Prayer life is an essential aspect of outgrowing selfishness. There is no going to heaven alone. One of the great monks of the desert, Saint Dorotheos of Gaza, taught that “whoever comes closer his neighbor comes closer to God, while whoever is distant from his neighbor is distant from God.” Prayer is never an escape from others, but rather equips us for greater intimacy, deeper caring, a growing capacity for self-giving love.
Through prayer we become more capable of seeing those whom we encounter in day-to-day life as living icons, even if the God-given image they bear has been damaged by the events of life, unfortunate choices and destructive habits. A priest once advised a friend of mine who wanted to enlarge her icon collection: “Don’t go out and buy icons. Go downtown and look at Christ in the faces of the poor.”
It’s for this reason, during the Orthodox Liturgy, that not only are all icons in church censed by the deacon or priest, but so is each and every person standing in the church.
If we are indifferent to the image of God in people, neither will we find God’s image in icons. One thinks of the advice given to medieval pilgrims: “If you do not travel with Him whom you seek, you will not find Him when you reach your destination.”
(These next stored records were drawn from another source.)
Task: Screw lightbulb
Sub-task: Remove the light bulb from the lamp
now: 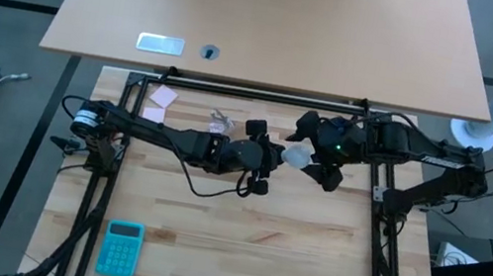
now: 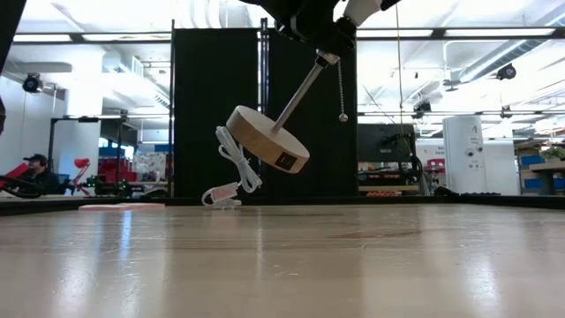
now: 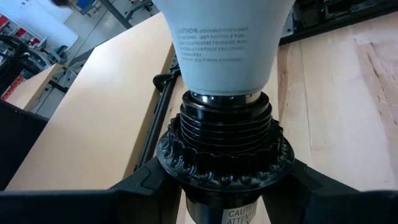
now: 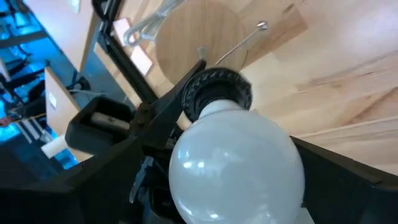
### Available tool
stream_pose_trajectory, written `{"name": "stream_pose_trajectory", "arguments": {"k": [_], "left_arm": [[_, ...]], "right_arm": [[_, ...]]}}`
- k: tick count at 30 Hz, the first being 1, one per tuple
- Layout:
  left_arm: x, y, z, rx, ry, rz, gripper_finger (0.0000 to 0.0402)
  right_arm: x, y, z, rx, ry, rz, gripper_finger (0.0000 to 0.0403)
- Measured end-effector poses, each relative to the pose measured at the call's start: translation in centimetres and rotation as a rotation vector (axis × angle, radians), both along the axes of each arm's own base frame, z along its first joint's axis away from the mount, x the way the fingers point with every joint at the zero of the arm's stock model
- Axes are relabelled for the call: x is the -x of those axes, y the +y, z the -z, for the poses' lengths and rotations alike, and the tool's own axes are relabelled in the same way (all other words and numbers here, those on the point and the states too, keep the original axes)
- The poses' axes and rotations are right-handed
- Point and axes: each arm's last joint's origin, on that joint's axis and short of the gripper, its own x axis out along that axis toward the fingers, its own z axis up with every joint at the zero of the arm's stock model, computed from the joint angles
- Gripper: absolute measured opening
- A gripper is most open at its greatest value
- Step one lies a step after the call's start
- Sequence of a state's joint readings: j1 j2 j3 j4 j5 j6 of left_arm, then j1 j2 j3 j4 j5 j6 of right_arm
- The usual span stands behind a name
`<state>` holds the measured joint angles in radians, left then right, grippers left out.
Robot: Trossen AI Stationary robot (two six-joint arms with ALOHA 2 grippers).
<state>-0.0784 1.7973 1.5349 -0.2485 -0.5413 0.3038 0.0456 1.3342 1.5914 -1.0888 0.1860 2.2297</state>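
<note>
A lamp with a round wooden disc (image 2: 267,139), a thin metal rod (image 2: 298,95) and a black ridged socket (image 3: 224,143) hangs tilted above the table. The white frosted lightbulb (image 1: 296,156) sits with its neck in the socket's mouth (image 3: 225,96). My left gripper (image 1: 268,162) is shut on the socket. My right gripper (image 1: 312,164) is shut on the bulb (image 4: 236,168), facing the left one. The lamp's white cord (image 2: 234,168) hangs from the disc, and its end lies on the table. My left gripper pinches the black socket just below its ridged collar (image 3: 186,180), one finger (image 3: 140,190) on each side. It comes roughly level from the table's left, and the socket points on ahead of the fingers. The lamp is lifted clear, and its disc hangs tilted below. My right gripper holds the bulb's wide round part (image 4: 186,155) between its two fingers (image 4: 106,180), from the table's right. The bulb's dome faces the wrist. Its neck points away into the socket (image 4: 217,93). The bulb is clear of the table.
A teal calculator (image 1: 120,245) lies at the near left. Pink notes (image 1: 163,96) and a crumpled wrapper (image 1: 222,119) lie at the far left. A thin pull chain (image 2: 342,88) dangles beside the rod. A pale desk (image 1: 276,23) stands beyond the far edge.
</note>
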Motion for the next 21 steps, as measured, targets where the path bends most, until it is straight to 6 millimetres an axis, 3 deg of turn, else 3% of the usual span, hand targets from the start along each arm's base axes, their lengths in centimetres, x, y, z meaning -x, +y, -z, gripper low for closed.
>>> {"name": "stream_pose_trajectory", "arguments": {"k": [13,21], "left_arm": [[0.0,0.01,-0.02,0.0,-0.003,-0.005,0.0163],[0.0,0.01,-0.01,0.006,-0.006,-0.007,0.0163]], "right_arm": [[0.01,0.01,0.02,-0.027,-0.003,0.024,0.0259],[0.0,0.01,0.01,0.027,0.008,-0.036,0.0256]]}}
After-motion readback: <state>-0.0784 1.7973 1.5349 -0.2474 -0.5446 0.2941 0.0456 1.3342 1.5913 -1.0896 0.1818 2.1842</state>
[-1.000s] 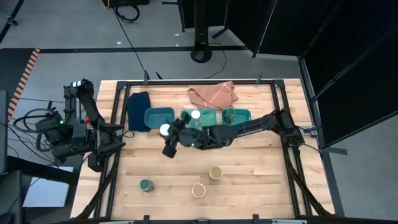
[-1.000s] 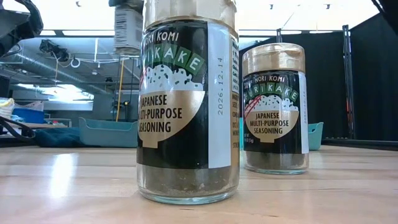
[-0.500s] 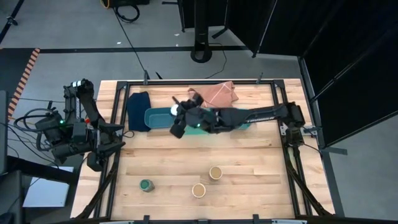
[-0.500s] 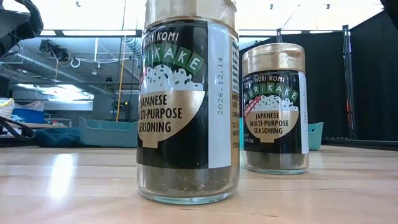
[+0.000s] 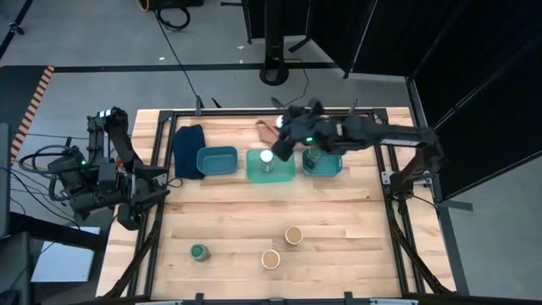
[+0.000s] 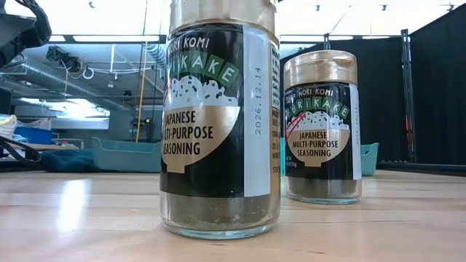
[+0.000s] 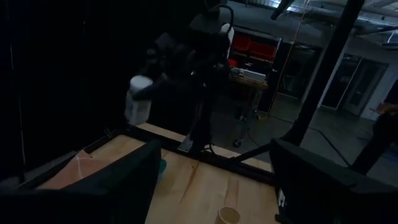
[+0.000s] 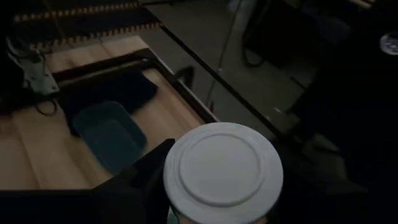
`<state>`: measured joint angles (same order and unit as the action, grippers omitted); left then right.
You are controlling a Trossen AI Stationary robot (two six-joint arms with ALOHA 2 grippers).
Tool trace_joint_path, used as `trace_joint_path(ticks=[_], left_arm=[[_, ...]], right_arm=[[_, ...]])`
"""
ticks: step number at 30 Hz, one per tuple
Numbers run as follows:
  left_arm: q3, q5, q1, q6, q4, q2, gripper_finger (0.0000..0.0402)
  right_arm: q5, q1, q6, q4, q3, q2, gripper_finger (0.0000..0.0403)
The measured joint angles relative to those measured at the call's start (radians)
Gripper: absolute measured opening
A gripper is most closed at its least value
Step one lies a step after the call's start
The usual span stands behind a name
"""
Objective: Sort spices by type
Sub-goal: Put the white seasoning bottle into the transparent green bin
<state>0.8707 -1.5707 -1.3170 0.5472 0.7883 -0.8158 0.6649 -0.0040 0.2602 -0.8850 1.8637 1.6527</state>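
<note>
Right end effector (image 5: 273,151) hung above the middle teal tray (image 5: 288,174) at the far side of the counter (image 5: 339,246), pinching a white-lidded jar (image 8: 222,172) between its fingers; wrist view showed the lid face-on, filling the space between the dark fingers. From the left wrist view the same jar (image 7: 138,106) hung well above the counter, tilted off vertical.

In the high view a white lid (image 5: 267,158) showed over the middle tray. Could not tell whether that was the held jar or a second one already in the tray.

Right tray (image 5: 337,166) held a green-lidded jar (image 5: 312,156). Left tray (image 5: 218,161) looked bare, a dark blue cloth (image 5: 188,150) just beside it.

Unsorted, near side: one green-lidded jar (image 5: 198,252) at left, two tan-lidded jars (image 5: 293,235) (image 5: 270,258) near centre.

Left end effector (image 5: 129,222) waited off the counter's left edge, fingers spread, nothing held.

Risks, as judged: released from this height and tilt, the jar could topple or bounce off the tray rim. If a jar already stood below, a descent could knock it over.
</note>
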Motion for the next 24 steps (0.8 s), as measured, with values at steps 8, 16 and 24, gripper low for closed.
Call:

There is also this teaching from John Chrysostom, one of the great saints of the fourth century:
Do you wish to honor the Body of the Savior? Do not despise it when it is naked. Do not honor it in church with silk vestments while outside it is naked and numb with cold. He who said, “This is my body,” and made it so by his word, is the same who said, “You saw me hungry and you gave me no food. As you did it not to the least of these, you did it not to me.” Honor him then by sharing your property with the poor. For what God needs is not golden chalices but golden souls.